And, you know, like I just had those interactions in the hospital where it was like, if you're
right about this, we're going to have to go back and do so much work that we can't really
do that.
So just don't say that again, even though we ask you to bring up good ideas.
And then the other thing is capital. I mean, that these are profit seeking companies. And as long
as that's there, then is there a difference between me keeping somebody for a long time,
who's really good, or just kind of kicking them out the door as soon as they can go compete against
me and then getting another person who is right out of school and maybe isn't a great therapist,
but I got to employ 500 people. So what's the cost benefit for me? Why would I keep this person when I can pay that person less? So the larger places you
may get a good therapist, but if they can figure their thing out, they're going to be on their way
out. That's right. That's right. Because, and this is true, I think for any good employee,
regardless of what industry you're in, is that if you're not being treated well in your environment,
good folks are going to leave, right?
And trust that they can find their way
to an environment that supports them better.
So I think that's largely, you know, what we see.
As soon as people build some competency,
they get their full licensure,
they realize that they can do this
without being exploited
or without being treated like crap
or without being indicted with these caseloads
that are making them literally sick,
you know, they will make plans or get to that realization where they need to go do something different.
Yeah. Well, and the colleges are different now, too. I mean, a ton of the stuff, like the bigger
places, the people who teach it or have all the awards or whatever, they'll say, well, I'm a
therapist, too. But it's like you're really working at the student counseling center, you know, two
days a week or something like what you're doing. And I know that you're famous and
you've got all these fancy doctor awards, but if you went and tried to sell this in the strip mall,
it's not competitive enough for anyone to buy it. And so because of that, it's like, well,
this person wrote the book or they have all the credentials that are medical, but then this other
person has leaned in mean and making all this money individually doing this other thing that the hospitals fundamentally can't they're going to be
the last to come around to something like brain spotting they're going to be the last to figure
out you know what to do with the mdr which they just never really figured out what to do with the
research there they're you know it's always going to be easier for them to do cognitive behavioral
therapy and drugs and so you see like the cutting edge private practice people moving in a different direction than academic psychology, which is a bad thing for the profession. Like,
I don't like that that's happening when I pointed out, like that shouldn't be happening, but it is,
you know, so many people come out of these programs being told, well, CBT is the gold
standard. It's the best thing ever because it's the most researchable. Yeah, absolutely. We're
not doing a very good job bringing back our real world learning and understanding of what works in clinical practice back to things that, you know, I value now in terms of mental
health and healing are not things that I learned academically, you know, like, like we were saying,
you know, CBT was kind of the go-to. I think it still is. It's fairly easy to learn. It's fairly
easy to train people to do. It's fairly easy to administer, not always. And it works for some
people. And just so just sort of kind of good, like two stars out of five is what we're getting, I feel like, in a lot of environments with what we're producing, you know, from school programs.

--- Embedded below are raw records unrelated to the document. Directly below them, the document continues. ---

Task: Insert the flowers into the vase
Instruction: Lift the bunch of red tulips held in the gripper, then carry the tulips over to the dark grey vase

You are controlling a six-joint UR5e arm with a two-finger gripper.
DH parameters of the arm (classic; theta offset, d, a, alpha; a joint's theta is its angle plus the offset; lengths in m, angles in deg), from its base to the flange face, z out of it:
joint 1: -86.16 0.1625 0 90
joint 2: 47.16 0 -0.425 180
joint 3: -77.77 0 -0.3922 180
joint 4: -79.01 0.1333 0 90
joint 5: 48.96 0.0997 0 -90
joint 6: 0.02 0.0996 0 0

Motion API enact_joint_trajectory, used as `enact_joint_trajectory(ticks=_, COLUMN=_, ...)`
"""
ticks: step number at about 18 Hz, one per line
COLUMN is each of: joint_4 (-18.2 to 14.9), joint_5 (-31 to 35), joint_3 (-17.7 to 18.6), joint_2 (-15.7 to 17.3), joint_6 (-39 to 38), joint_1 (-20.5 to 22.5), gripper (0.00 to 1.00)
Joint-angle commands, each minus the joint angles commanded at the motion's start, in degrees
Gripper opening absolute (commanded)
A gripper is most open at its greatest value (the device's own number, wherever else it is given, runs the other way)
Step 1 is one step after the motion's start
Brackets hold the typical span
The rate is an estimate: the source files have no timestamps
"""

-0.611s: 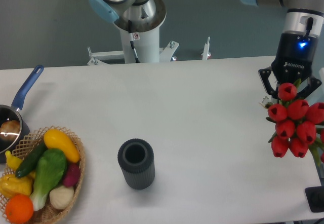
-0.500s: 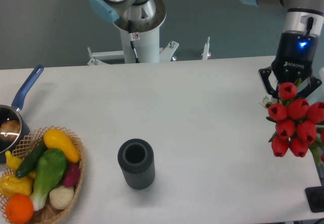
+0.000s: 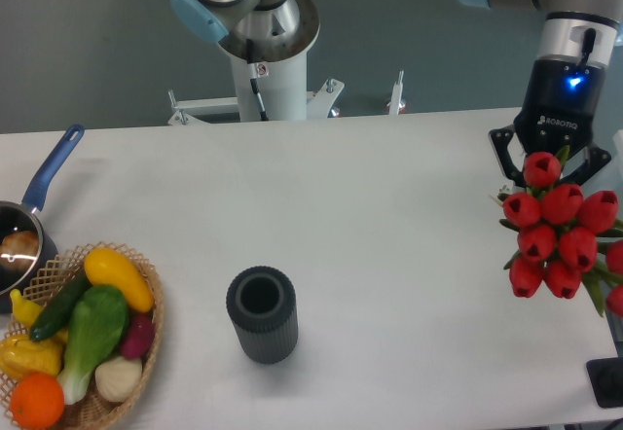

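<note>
Shifted a little since half a second ago: the gripper point(image 3: 548, 169) and the flowers point(image 3: 558, 239) now sit slightly higher and further left over the right end of the table point(image 3: 389, 235). Arm comes in from the top right corner, blue light lit on the wrist housing. Fingers closed around the bunch near its top; red buds cover the fingertips, so the exact contact is hidden. Tulip heads hang in a cluster below the gripper, clear of the tabletop, green leaves poking out at lower right; one bud cut off by the frame edge.

Vase point(image 3: 262, 313) stands upright on the table, left of centre and toward the near edge, mouth open and facing up, well apart from the flowers. Ribbed dark sides, nothing in the mouth.

Far left: wicker basket point(image 3: 146, 338) of vegetables at the near corner, a blue-handled pot point(image 3: 29, 226) just behind it, partly out of frame. Robot base column point(image 3: 263, 60) stands behind the table's far edge
</note>
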Motion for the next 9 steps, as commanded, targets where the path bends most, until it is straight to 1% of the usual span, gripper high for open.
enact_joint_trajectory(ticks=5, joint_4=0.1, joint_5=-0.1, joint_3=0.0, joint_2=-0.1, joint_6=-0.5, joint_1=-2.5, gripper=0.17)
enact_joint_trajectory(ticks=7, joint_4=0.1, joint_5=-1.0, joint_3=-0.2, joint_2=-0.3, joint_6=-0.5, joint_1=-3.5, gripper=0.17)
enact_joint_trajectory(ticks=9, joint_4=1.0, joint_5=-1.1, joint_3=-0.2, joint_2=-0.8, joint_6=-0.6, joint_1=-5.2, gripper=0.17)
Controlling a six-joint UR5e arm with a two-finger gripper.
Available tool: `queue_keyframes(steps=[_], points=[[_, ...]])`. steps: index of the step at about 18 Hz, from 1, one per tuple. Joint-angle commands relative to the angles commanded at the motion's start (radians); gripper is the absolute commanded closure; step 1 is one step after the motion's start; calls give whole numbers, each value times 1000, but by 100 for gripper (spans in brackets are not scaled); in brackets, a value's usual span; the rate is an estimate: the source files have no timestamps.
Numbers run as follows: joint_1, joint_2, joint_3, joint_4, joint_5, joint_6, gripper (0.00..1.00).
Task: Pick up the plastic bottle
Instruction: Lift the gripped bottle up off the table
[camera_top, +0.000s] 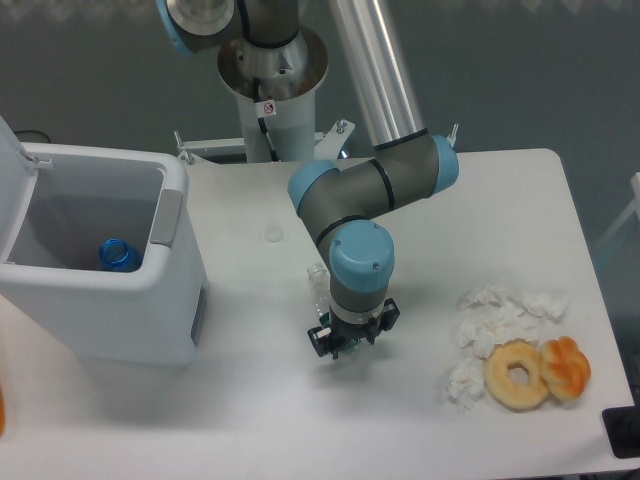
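The robot arm reaches down over the white desk (480, 200), and its hand (345, 343) is low, right by the bottle (317, 287). The bottle lies on its side on the desk. Only its clear top end shows, poking out on the far left of the hand. The rest of the bottle is hidden under the arm's blue cap and the hand.

I cannot tell if the hand is squeezing the bottle or not. The fingers are dark and small from here, and the arm covers most of the spot where they would meet the bottle.

To me this looks like the grabbing step. The hand seems to be lined up over the bottle and down at its level, but the bottle does not look lifted off the desk yet.

Next, I think the hand needs a firm hold around the bottle's middle, and then a straight lift up. A clear bottle is smooth and round, so it could roll or slip out if the fingers pinch it off to one side.

Left of the bottle stands a white bin (95, 270) with something blue (118, 254) inside. Right of the bottle, well apart, lie a donut (517, 374), an orange pastry (566, 365) touching it, and some crumpled white tissues (495, 318).
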Motion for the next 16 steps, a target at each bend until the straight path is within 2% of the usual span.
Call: queue_keyframes(steps=[4, 7, 12, 16], points=[[0, 8, 8, 0, -2, 0, 34], [0, 35, 14, -2, -2, 3, 34], [0, 115, 38, -5, -5, 90, 34], [-26, 147, 64, -12, -2, 190, 34]])
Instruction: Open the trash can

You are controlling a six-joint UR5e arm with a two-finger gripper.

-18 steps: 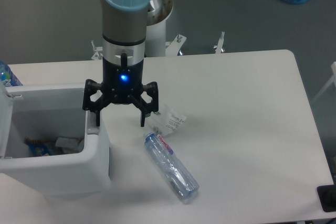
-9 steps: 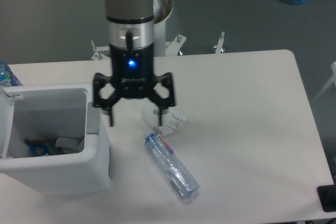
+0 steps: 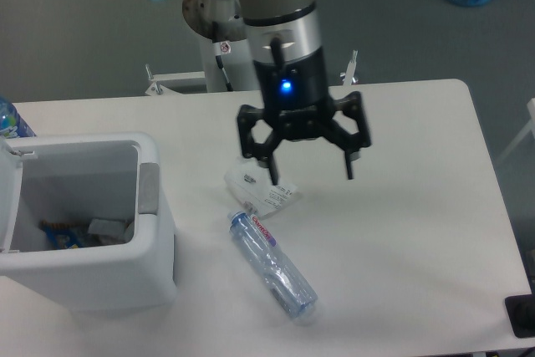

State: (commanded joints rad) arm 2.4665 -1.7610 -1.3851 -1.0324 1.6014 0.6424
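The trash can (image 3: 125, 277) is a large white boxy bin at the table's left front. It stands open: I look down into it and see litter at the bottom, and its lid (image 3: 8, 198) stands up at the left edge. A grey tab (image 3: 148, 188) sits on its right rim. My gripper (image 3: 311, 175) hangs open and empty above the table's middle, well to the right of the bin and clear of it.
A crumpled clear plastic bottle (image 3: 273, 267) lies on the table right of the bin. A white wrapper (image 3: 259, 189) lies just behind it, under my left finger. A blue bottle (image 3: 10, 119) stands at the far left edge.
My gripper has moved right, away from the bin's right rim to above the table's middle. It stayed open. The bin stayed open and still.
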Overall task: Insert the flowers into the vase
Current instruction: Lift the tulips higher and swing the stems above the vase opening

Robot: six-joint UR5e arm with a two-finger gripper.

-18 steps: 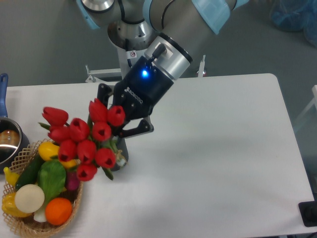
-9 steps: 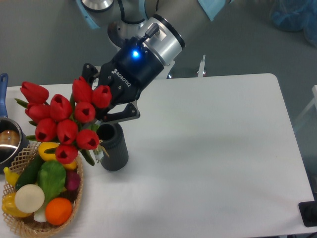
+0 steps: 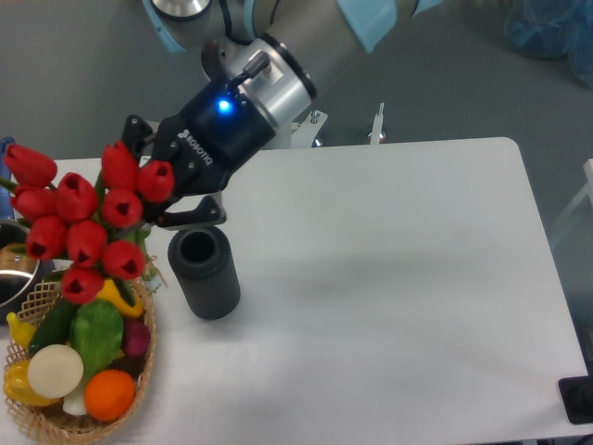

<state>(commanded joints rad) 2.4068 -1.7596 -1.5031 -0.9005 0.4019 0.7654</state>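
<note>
You have the basket nearest: woven wicker, piled with smooth round vegetables. Just beyond stands the vase, a dark ribbed cylinder, upright on the table, mouth empty. The flowers hang left of it, over the basket: waxy red buds on green stems, pinched between the fingers of the gripper. Swing the stems right, tilt the bunch upright over the mouth, then lower straight so the narrow opening doesn't snag leaves.
</note>
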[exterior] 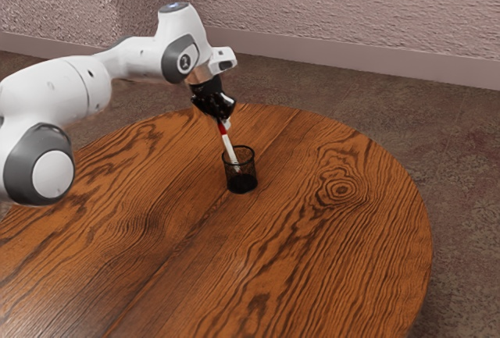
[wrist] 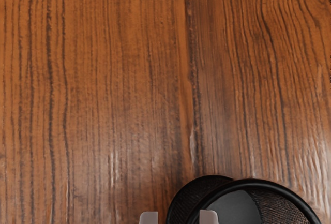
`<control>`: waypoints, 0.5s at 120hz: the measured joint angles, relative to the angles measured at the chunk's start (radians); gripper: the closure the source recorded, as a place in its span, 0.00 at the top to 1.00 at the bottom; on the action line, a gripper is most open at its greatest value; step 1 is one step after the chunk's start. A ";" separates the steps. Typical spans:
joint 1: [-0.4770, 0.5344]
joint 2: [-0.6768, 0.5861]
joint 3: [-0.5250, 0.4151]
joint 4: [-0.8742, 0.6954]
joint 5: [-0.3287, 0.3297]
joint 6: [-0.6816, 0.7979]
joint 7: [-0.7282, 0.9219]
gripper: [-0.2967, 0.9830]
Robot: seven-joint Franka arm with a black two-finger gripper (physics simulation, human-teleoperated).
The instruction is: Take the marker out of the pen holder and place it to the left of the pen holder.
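Here's the gripper, partly open, nothing clasped, at the red end of the marker, which leans inside the pen holder! An off-centre squeeze could let it slip; a slanted pull might topple the pen holder.

No text, label, brand or number can be read. A small round black-and-white mark is borne on the gray joint cap near the far end of the white arm, as seen in the exterior view; it is too small to be made out as a letter, figure or sign.
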 joint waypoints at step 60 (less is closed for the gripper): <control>0.010 -0.045 0.095 0.064 0.046 0.014 -0.015 0.15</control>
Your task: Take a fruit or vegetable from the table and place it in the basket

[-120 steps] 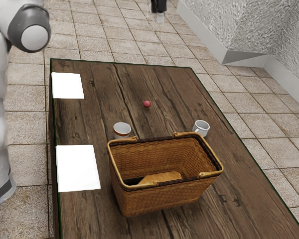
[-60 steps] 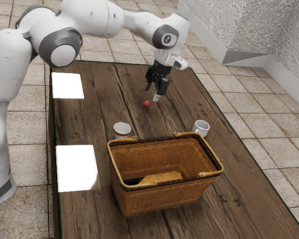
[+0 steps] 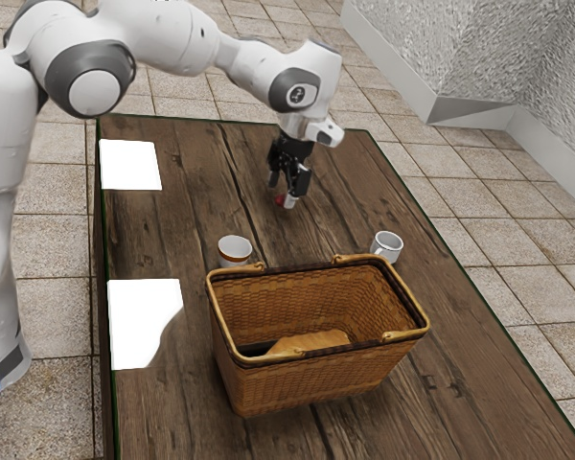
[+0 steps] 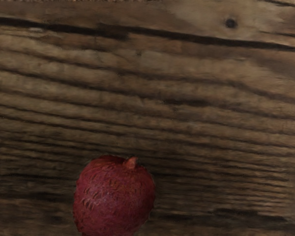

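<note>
In the exterior view, the claw (image 3: 282, 195) is seen low over the table (image 3: 182, 230), with its two fingers spread and the small red fruit (image 3: 280, 201) at their tips. The fruit is on the wood, partly hidden by the nearer finger, and does not look pinched. It is well apart from the basket (image 3: 316, 385), where it has to be put. The white mug (image 3: 387, 245) and the white cup (image 3: 235, 249) are just beside the basket. In the wrist view, the fruit is seen on the wood with its little stem (image 4: 131, 162) poking out. The fruit looks round, so it could be made to roll away if it is bumped by one finger first. If it is grabbed too high or off its middle, it could be squeezed out. Later, the basket's rim could be hit if the fruit is carried too low.
</note>
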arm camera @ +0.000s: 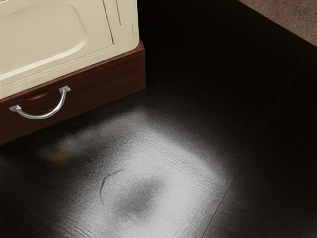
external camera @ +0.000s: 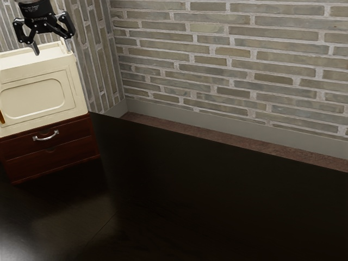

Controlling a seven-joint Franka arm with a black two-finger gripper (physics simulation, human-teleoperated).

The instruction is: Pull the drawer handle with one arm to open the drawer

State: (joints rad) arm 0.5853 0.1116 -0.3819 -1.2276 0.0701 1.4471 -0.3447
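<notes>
1. The pincer (external camera: pixel 53 49) is open, its two fingertips spread apart with nothing gripped between them.
2. In the exterior view it hangs at the upper left, pointing downward, higher than the handle and well apart from it.
3. The silver, curved handle (external camera: pixel 45 136) is fixed to the front of the upper drawer (external camera: pixel 73 132), in a dark red wooden cabinet (external camera: pixel 16 178).
4. The upper drawer looks shut, its front in line with the lower drawer (external camera: pixel 70 153) beneath.
5. A cream box (external camera: pixel 38 95) with a rounded panel on its front sits on the cabinet.
6. The cabinet stands on a glossy black tabletop (external camera: pixel 217 206); the wrist view shows a pale sheen on it, in front of the handle.
7. Behind the tabletop are a brown floor (external camera: pixel 217 135) and a brick wall (external camera: pixel 217 54).
</notes>
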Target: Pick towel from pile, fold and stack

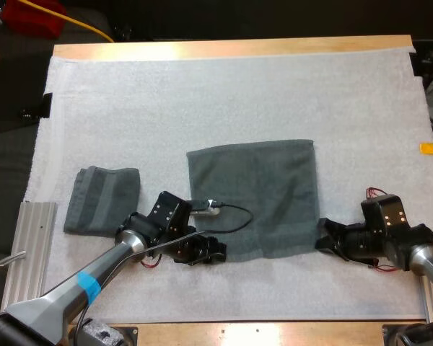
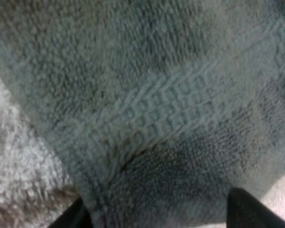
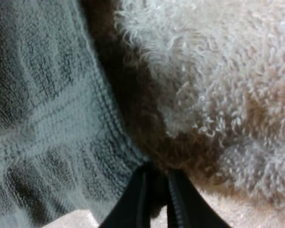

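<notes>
The spread towel (image 1: 256, 194) is laid flat on the mat (image 1: 202, 86), and its whole body lies ahead of both grippers, toward the far side of the table. Its near edge runs across from one gripper to the other, so each end of this edge is attended by one arm.

The left gripper (image 1: 215, 251) is placed at the near corner on its own side. In the left wrist view its fingers (image 2: 247, 211) are seen standing wide apart, with the corner and its woven band lying between and just ahead of them. Nothing is pressed yet, so this corner is judged to be not yet taken.

The right gripper (image 1: 323, 241) is placed at the opposite near corner. In the right wrist view its fingers are drawn narrow, and the hem of the towel is seen running straight in between the tips, with a dark shadow under the hem beside them. From this it is judged that the edge is pinched and a little raised there.

The coming move is judged to depend on this line. Because the towel stretches away from both grippers, the near edge would have to be carried forward, over the cloth, toward the far edge. For an even fold, both corners should be held first.

The folded towel (image 1: 101, 200) lies to the outer side of the left gripper, well apart from the right one, so the left arm is the nearer one for stacking.
</notes>
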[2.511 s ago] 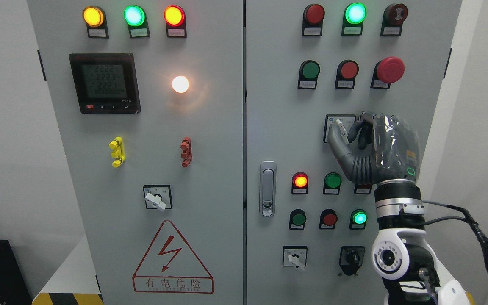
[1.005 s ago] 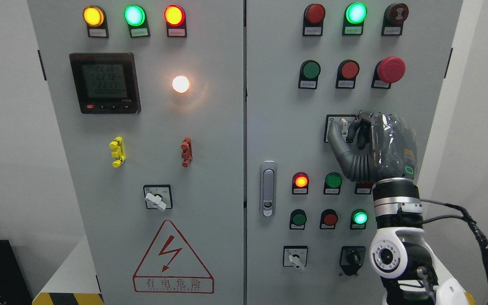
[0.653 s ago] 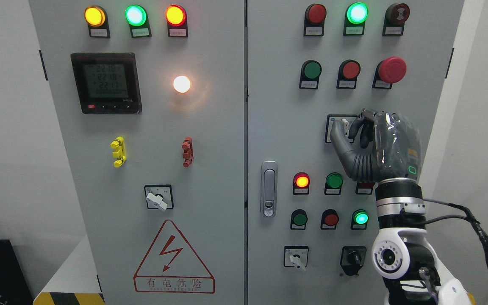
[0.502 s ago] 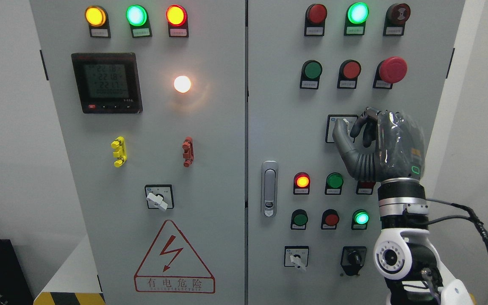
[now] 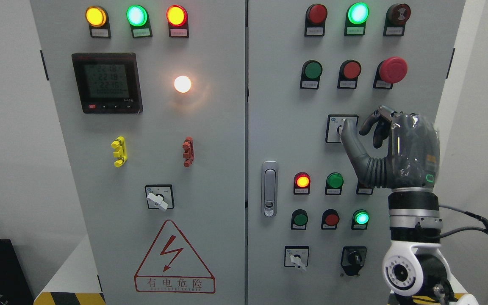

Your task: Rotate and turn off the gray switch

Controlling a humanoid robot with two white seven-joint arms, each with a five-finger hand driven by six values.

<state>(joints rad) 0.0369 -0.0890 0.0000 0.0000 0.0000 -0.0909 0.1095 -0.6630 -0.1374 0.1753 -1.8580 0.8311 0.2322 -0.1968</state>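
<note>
Head view. Right hand [image 5: 396,144] raised in front of the right door of the grey control cabinet [image 5: 210,127], arm entering from lower right. Fingers loosely curled, thumb extended up and to the left; nothing gripped. Thumb tip overlaps the gray switch [image 5: 339,127], which sits on its square plate on the right door, below the red and green push buttons and left of the palm. Contact between thumb and switch knob: cannot tell. Knob mostly hidden by the thumb, so its angle is not readable. Emergency stop button [image 5: 392,69] above the hand. Green lamp [image 5: 360,217] lit below the hand, red lamp [image 5: 301,181] lit to its lower left.
</note>
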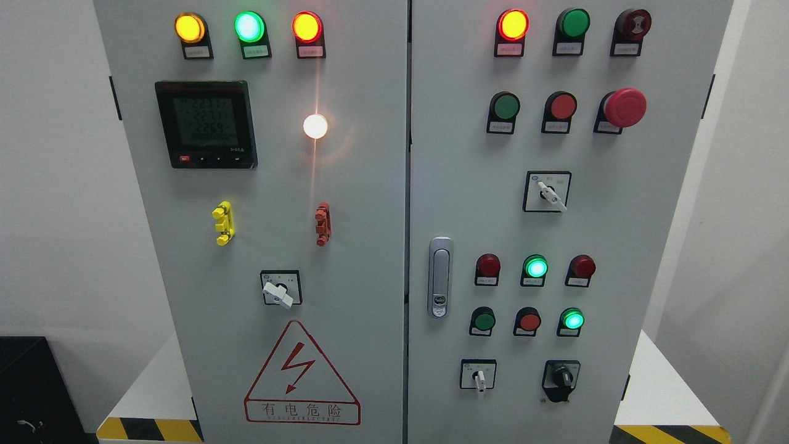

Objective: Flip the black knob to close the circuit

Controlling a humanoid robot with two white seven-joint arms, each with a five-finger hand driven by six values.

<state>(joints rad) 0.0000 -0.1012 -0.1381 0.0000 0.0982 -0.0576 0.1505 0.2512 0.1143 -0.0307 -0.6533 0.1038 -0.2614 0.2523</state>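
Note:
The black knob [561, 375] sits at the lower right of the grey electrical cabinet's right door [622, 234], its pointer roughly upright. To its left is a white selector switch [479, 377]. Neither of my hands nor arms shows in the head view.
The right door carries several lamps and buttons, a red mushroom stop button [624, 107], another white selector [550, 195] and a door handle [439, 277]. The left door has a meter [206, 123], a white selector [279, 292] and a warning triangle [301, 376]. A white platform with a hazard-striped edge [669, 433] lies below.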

And it's just it's just not working. And it's not especially not working for the clinician's mental health.
You know, imagine, you know, put yourself back in graduate school and how hopeful you were and all the things you were learning and that curve from leaving graduate school to figuring out what it's really like to be sitting with all these different folks and how ill equipped you really feel.
And the lack of access you have because you're not making any money to get yourself trained up to get yourself mentorship.
I mean, it's really, really, I think causes so much internalized shame
in the therapist. And I write about that's something I write about quite frequently is how
the way that our systems are broken does produce this internalized shame, I think in a lot of us,
and it takes a lot of unlearning and peeling back those layers to really figure out,
you know, is it really that I was a shitty therapist or did I just really never have the things that I needed? And now that I know better, I can do better,
you know, with that. Which a lot of times for people in the helping profession is them reliving
their childhood trauma that is, they haven't, you know, totally healed yet or some role that
they played with a parent. And I think that's a lot of under the negative reactions when you
bring these issues up and try and get people to sit with complexity and admit that things are broken and change is the anger of no, no, no, don't do that.
Stop.
Why are you why are you doing this?
It's it comes from that same wound that got them in the profession in the first place.
You know, absolutely.
They don't want to admit how broken the system is.
Yeah.
And I just I guess thanks for saying that, because I think that's really probably gets a bit to the to the root of what I think we need to do. Because it feels overwhelming. our clients and our patients. And I guess maybe it's naive, but I believe that if we form enough
collective voices that there might be more things we can do to help change this trajectory, but
it does feel like a very uphill battle. And I understand, you know, that clinicians are just
going to say, well, I'm just going to hang my shingle out and do my own thing, keep my head down
and do the best I can with one, you know, one, one, one client at a time.
And there's nothing wrong with that. But I do ask people to sort of pick up their head, at least from time to time and try and take that 30,000 foot view.
And how can we, you know, elevate these conversations and be aligned as a collective and how we're really advocating for these systems to treat us all
better and serve us all better. Yeah. And I think like the LPC and the social work programs, I wish
would learn a little bit from each other because the social work ones, like it is just this huge
person and environment view where you're learning about systems and power and politics and the way
that wealth and power functions and the history of healthcare and all these things. But you don't get a lot of the clinical technique you kind of have to pick that up later whereas the lpc is
like it's all psychopathology it's all just like this diagnosis but then it's like you can't see
the forest through the trees sometimes you know like there was a case at um one of the hospitals
with a student and it was like all lpcs and they asked a social worker that was one of my supervisors to like come
in and and see why she couldn't figure out and she was like they were like they were trying to
figure out this anxiety with the student who was having difficulty and they went through it and so
she like kicked the clinical psychologist and the lpcs out of the room and was like
is are you uncomfortable that you're an afric an African-American that all these people are white?
She was like, yeah.
She was like, okay, well, there's the source of the anxiety that you guys have been looking for for a long time.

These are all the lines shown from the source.